Goal of the exercise
Repeat only the stretch of lines below that runs from the line with "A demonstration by" through the line with "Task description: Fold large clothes", unaltered.

Recorded data
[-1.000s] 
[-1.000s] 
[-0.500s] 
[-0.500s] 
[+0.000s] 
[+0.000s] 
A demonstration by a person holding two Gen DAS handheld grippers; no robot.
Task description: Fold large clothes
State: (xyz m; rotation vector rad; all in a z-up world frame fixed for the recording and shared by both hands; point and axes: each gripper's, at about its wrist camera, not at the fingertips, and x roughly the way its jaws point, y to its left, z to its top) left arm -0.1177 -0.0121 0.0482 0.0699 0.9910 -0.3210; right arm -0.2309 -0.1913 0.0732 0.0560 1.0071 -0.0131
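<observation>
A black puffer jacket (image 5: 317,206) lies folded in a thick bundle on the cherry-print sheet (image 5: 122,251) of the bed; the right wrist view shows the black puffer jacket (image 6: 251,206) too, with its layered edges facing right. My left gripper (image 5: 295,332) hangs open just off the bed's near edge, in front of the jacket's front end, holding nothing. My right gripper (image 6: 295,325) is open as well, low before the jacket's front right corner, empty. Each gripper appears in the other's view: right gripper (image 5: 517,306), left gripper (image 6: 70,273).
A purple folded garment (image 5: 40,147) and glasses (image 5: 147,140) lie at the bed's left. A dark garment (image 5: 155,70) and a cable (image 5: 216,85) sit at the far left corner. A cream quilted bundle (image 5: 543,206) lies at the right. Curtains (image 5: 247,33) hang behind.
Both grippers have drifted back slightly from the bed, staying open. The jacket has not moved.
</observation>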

Reply
A demonstration by a person holding two Gen DAS handheld grippers; no robot.
Task description: Fold large clothes

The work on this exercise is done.